Temos uma relação idealizada com o tempo, especialmente com o passado. Na literatura talvez quem melhor explorou essa condição foi o escritor francês Marcel Proust, autor do célebre trecho de “Em Busca do Tempo Perdido” no qual uma Madeleine (bolinho típico da culinária francesa) dispara uma torrente de lembranças em seu narrador, transportando-o até a sua infância numa cena na qual ele se lembra da calçada de petit paver onde costumava brincar comparando as pedras do calçamento com a Madeleine que ele agora saboreia mergulhada no chá. Essa mesma capacidade de evocar o tempo como uma potência que se desdobra como signo e sentido naquilo que a arte recorta do mundo é algo por demais presente ao longo de toda a discografia do Durutti Column. “Time Was Gigantic... When We Were Kids”, originalmente lançado em 1998 ganhou agora uma remasterização e foi ralançado com um bônus de cinco faixas inéditas.

Relançamento do Durutti Column também saiu em vinil duplo
Relançamento do Durutti Column também saiu em vinil duplo | Foto: Divulgação

Jornalismo cultural se faz com obsessões e divinas coincidências, principalmente no que toca às efemérides (datas especiais). Nesse sentido os acontecimentos são epifanias (revelações). Hoje estamos numa sexta-feira dia 14 de julho. A data lembra exatamente a figura do anarquista espanhol Boaventura Durruti, que nasceu no dia 14 de julho de 1896. O grupo de seguidores que o acompanhava foi batizado com o nome de Coluna Durruti – referência a qual selou o nome do projeto da banda do guitarrista Vini Reily com uma pequena corruptela na repetição das consonantes “r” (no nome original) e “t” no nome da banda. Qual a relação entre o anarquista espanhol e a banda de um homem só de Manchester? Esse nexo se encontra precisamente na sonoridade da guitarra proustiana de Reily.

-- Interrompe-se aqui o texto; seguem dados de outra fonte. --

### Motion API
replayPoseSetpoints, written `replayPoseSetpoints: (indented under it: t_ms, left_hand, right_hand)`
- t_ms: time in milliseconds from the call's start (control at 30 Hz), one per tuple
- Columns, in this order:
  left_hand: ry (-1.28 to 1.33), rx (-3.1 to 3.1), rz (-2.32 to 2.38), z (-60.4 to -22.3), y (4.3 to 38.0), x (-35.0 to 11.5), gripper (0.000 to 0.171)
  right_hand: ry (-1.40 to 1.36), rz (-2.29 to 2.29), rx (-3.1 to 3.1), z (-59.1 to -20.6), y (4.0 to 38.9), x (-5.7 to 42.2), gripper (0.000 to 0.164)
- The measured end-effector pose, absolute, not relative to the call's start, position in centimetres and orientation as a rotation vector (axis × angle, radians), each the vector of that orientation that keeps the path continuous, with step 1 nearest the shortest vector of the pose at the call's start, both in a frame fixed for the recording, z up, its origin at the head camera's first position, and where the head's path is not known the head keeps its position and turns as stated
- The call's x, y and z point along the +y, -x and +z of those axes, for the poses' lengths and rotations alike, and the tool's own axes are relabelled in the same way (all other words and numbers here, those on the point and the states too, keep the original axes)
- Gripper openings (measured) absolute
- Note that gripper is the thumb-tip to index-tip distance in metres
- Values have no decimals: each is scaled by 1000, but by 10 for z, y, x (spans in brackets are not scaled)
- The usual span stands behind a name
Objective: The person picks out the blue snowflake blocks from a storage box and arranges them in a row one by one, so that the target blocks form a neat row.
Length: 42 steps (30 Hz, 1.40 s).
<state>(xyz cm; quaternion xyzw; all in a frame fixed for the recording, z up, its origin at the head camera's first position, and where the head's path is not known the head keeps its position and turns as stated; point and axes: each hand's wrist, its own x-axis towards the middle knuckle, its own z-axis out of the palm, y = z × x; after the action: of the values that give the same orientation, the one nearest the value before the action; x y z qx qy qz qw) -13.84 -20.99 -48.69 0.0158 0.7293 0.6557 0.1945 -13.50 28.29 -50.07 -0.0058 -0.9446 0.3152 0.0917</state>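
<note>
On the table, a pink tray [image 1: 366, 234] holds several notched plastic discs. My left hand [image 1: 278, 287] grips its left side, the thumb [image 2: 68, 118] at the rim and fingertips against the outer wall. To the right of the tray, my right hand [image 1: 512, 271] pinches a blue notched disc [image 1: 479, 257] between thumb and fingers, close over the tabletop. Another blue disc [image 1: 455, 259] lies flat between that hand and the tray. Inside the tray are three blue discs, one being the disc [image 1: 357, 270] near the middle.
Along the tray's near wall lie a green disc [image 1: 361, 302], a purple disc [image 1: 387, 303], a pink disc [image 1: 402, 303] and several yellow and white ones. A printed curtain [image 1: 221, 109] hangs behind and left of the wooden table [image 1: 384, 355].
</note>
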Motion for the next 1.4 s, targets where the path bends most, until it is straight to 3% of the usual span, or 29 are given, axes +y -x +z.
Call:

Antes do Durutti Column, Vini Reilly tocou em uma banda punk chamada Ed Banger and the Nosebleeds. Morrissey do The Smiths também passou por esse mesmo grupo num outro momento com uma outra formação. Reily se encantou com um violão que comprou por 12 libras e resolveu desapegar da estética punk. Largou tudo e passou a desenvolver uma outra sonoridade na guitarra que em muito evoca um clima que lembra a musicalidade do flamenco. Um flamenco, é claro, atravessado por momentos jazzísticos e, principalmente, por uma divisão rítmica própria do minimalismo. É essa relação com o flamenco que levou Reily a ser um possível precursor do que mais tarde viria a ser chamado de pós-punk. Daí o nome da banda criar uma simbiose entre uma sonoridade flamenca e ao mesmo tempo conservar algo de uma referência no punk ao homenagear o anarquista espanhol Boaventura Durruti. A medula do punk sempre foi um programa político anárquico.

“Time Was Gigantic... When We Were Kids” é um trabalho que resistiu há 25 anos e soa hoje como algo atemporal. Talvez porque o disco seja uma marco de uma outra virada na carreira de Vini Reilly. Diferente dos trabalhos anteriores do Durutti Column, o disco de 1998 marca uma aproximação com uma estética mais pop. Os críticos costumam emparelhá-lo com Heaven Or Las Vegas do Cocteau Twins. O clima geral do disco é uma atmosfera etérea mas traduzida para um contexto no qual esse clima se torna um habitante possível de pubs, pistas e ambientes de socialização para além da introspecção que era a dimensão fundamental dos primeiros trabalhos da banda.

Hoje Vini Reilly não toca mais por conta dos derrames que enfrentou em 2010. Está com 69 anos de idade. Seu legado é o que de melhor os anos 80 e 90 do século XX produziram. Algumas figuras importantes da cena pop e rock não economizam nos adjetivos. John Frusciante do Red Hot and Chilly Peppers o considera “o maior de todos os guitarristas”. Também estão na lista de admiradores nomes como os de Brian Eno e Robert Fripp. Para quem já conhece vale a pena sempre lembrar. Para quem nunca ouviu é a chance de uma grande descoberta que esse relançamento coloca em pauta mais uma vez. É para ouvir comendo madeleines mergulhadas no chá.

* A opinião do colunista não reflete, necessariamente, a da Folha de Londrina.